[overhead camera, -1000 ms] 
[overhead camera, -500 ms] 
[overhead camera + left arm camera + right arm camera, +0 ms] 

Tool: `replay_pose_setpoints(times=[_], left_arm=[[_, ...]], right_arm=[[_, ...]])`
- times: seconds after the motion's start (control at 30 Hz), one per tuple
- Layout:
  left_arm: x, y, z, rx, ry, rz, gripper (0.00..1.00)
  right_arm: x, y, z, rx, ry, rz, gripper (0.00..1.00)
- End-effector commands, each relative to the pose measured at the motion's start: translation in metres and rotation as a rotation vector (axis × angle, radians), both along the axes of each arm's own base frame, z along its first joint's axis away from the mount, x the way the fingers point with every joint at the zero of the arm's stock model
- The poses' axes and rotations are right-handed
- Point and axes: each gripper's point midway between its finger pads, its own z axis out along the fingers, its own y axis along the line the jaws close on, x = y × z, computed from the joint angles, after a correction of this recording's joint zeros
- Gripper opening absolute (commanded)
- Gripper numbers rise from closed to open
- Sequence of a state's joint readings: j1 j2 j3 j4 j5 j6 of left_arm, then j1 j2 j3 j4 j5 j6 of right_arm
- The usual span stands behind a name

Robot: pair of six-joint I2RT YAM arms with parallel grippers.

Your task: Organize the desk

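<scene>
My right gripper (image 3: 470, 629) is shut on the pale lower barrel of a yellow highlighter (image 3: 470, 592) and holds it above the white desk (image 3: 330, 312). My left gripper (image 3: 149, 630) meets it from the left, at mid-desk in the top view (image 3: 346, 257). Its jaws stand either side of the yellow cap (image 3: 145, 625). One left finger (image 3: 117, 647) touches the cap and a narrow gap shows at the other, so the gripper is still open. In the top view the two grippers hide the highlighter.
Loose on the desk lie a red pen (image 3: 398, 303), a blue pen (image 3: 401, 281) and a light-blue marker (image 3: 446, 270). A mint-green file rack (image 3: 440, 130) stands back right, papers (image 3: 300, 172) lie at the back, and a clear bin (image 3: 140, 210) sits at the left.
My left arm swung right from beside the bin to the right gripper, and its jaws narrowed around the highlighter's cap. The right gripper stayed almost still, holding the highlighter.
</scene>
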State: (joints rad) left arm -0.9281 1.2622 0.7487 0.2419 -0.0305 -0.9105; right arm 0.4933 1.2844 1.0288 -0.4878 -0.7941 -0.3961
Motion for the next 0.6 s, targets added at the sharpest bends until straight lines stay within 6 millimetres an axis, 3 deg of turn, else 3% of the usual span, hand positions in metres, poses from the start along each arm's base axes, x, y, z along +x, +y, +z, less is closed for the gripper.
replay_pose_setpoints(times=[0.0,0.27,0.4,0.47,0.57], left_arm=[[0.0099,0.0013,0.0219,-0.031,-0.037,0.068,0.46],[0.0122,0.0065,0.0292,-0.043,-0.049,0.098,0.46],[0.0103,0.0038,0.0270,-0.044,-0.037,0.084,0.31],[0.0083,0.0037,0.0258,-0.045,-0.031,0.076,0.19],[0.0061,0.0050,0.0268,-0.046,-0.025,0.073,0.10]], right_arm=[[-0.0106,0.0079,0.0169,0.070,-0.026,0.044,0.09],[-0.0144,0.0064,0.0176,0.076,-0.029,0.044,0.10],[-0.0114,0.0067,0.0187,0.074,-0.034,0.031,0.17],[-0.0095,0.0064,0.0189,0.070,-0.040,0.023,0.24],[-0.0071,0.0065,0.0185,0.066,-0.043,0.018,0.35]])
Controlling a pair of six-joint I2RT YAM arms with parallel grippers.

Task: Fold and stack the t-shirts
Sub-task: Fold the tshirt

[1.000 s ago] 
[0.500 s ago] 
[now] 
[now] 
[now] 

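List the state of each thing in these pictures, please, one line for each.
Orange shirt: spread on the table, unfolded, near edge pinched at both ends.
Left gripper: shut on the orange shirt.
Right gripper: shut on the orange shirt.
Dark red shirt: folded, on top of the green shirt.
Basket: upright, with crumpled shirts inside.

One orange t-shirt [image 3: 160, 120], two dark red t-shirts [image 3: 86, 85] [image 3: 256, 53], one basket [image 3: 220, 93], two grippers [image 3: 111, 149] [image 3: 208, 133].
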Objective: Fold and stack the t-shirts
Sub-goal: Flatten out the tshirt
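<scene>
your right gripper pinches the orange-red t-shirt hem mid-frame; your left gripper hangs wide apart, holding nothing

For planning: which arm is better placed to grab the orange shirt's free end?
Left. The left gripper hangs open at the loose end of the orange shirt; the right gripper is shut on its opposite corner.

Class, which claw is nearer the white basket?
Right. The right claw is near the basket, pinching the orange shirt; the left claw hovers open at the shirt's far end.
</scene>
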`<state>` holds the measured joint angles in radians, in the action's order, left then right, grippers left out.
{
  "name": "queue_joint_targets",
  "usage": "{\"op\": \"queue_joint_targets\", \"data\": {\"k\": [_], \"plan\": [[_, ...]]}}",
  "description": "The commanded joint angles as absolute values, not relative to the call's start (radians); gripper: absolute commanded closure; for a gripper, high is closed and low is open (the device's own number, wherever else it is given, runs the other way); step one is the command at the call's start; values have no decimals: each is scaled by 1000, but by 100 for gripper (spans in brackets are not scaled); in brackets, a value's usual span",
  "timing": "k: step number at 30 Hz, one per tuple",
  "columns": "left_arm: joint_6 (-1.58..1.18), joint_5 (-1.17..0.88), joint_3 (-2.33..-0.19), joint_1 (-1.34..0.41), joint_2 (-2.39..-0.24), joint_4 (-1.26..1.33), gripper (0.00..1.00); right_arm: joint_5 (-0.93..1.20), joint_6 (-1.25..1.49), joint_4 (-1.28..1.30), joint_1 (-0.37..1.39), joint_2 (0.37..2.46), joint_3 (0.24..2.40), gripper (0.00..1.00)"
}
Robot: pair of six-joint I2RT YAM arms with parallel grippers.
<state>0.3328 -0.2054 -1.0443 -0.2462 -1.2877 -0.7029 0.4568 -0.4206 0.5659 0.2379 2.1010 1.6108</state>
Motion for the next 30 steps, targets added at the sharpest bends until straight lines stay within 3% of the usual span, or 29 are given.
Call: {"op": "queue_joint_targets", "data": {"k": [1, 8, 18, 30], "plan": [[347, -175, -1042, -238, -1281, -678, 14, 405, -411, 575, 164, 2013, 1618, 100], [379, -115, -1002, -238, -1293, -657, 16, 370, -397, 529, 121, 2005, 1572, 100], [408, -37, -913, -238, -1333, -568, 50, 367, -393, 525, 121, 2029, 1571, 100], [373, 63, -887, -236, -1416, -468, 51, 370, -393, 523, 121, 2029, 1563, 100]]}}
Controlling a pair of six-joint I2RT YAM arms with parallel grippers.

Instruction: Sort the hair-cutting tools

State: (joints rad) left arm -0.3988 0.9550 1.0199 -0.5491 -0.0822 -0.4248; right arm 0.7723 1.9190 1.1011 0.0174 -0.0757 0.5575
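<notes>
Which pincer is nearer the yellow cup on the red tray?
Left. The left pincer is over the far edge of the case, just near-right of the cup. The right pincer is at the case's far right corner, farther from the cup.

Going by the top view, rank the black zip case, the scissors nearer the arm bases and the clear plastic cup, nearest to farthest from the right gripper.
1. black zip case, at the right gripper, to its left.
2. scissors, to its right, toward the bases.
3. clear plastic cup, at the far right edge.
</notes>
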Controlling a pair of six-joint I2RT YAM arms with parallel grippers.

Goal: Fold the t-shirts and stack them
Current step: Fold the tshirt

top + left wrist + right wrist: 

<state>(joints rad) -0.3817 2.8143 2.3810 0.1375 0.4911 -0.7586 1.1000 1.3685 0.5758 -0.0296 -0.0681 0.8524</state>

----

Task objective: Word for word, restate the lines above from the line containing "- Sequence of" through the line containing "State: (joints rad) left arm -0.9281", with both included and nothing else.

Solution for this exercise:
- Sequence of a state's joint readings: j1 j2 j3 j4 j5 j6 of left_arm, then j1 j2 j3 j4 j5 j6 of right_arm
- The usual span stands behind a name

Robot: pair of six-joint I2RT YAM arms with parallel grippers.

Your task: Organize the desk

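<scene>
My right gripper (image 3: 470, 629) is shut on the pale lower barrel of a yellow highlighter (image 3: 470, 592) and holds it above the white desk (image 3: 330, 312). My left gripper (image 3: 149, 630) meets it from the left, at mid-desk in the top view (image 3: 346, 257). Its jaws stand either side of the yellow cap (image 3: 145, 625). One left finger (image 3: 117, 647) touches the cap and a narrow gap shows at the other, so the gripper is still open. In the top view the two grippers hide the highlighter.
Loose on the desk lie a red pen (image 3: 398, 303), a blue pen (image 3: 401, 281) and a light-blue marker (image 3: 446, 270). A mint-green file rack (image 3: 440, 130) stands back right, papers (image 3: 300, 172) lie at the back, and a clear bin (image 3: 140, 210) sits at the left.
My left arm swung right from beside the bin to the right gripper, and its jaws narrowed around the highlighter's cap. The right gripper stayed almost still, holding the highlighter.
</scene>
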State: (joints rad) left arm -0.9281 1.2622 0.7487 0.2419 -0.0305 -0.9105; right arm 0.4933 1.2844 1.0288 -0.4878 -0.7941 -0.3961

The exercise has no further content.